◆ Supplied material
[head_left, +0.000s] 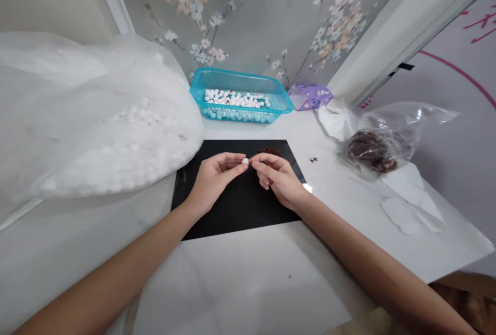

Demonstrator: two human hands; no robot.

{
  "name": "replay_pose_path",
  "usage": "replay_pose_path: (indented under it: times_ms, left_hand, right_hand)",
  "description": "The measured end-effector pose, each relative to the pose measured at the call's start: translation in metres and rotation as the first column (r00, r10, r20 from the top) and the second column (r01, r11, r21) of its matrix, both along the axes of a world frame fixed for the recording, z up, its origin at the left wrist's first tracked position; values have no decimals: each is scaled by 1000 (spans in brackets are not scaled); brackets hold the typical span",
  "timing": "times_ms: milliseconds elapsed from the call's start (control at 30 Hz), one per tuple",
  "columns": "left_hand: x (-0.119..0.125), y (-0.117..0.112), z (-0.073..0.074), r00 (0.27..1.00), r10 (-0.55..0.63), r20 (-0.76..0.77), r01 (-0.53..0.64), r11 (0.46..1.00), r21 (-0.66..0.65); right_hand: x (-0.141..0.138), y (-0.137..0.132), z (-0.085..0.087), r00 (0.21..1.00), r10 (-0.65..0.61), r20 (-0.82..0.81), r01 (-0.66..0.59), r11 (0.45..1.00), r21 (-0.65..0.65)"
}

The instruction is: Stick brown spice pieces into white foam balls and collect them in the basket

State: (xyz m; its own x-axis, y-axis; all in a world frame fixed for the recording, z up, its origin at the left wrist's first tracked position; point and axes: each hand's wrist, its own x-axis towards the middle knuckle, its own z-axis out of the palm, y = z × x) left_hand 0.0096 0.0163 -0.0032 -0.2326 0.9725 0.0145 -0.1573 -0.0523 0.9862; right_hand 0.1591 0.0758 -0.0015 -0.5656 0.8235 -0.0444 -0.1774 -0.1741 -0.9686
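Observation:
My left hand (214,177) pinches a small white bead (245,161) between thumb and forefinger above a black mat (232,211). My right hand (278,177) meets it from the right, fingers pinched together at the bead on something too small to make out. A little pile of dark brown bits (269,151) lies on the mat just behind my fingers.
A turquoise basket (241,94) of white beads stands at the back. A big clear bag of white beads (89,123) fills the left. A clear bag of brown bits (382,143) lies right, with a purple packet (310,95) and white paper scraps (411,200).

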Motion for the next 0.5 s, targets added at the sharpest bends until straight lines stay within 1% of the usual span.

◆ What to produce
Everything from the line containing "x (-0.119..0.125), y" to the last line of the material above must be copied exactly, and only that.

◆ Solved exercise
  "columns": "left_hand: x (-0.119..0.125), y (-0.117..0.112), z (-0.073..0.074), r00 (0.27..1.00), r10 (-0.55..0.63), r20 (-0.76..0.77), r01 (-0.53..0.64), r11 (0.46..1.00), r21 (-0.66..0.65); right_hand: x (-0.141..0.138), y (-0.137..0.132), z (-0.085..0.087), r00 (0.21..1.00), r10 (-0.65..0.61), r20 (-0.82..0.81), r01 (-0.66..0.59), r11 (0.45..1.00), r21 (-0.65..0.65)"
}

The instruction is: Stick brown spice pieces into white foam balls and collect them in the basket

State: (xyz m; its own x-axis, y-axis; all in a world frame fixed for the recording, z up, its origin at the left wrist's first tracked position; point and axes: each hand's wrist, its own x-axis towards the middle knuckle, its own z-axis out of the palm, y = z × x) left_hand 0.0096 0.0163 -0.0032 -0.2326 0.9725 0.0145 -0.1573 -0.0523 0.9862; right_hand 0.1591 0.0758 -0.0015 -0.5656 0.8235 -0.0444 -0.1774 -0.1741 -0.9686
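Observation:
My left hand (214,177) pinches a small white bead (245,161) between thumb and forefinger above a black mat (232,211). My right hand (278,177) meets it from the right, fingers pinched together at the bead on something too small to make out. A little pile of dark brown bits (269,151) lies on the mat just behind my fingers.
A turquoise basket (241,94) of white beads stands at the back. A big clear bag of white beads (89,123) fills the left. A clear bag of brown bits (382,143) lies right, with a purple packet (310,95) and white paper scraps (411,200).
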
Motion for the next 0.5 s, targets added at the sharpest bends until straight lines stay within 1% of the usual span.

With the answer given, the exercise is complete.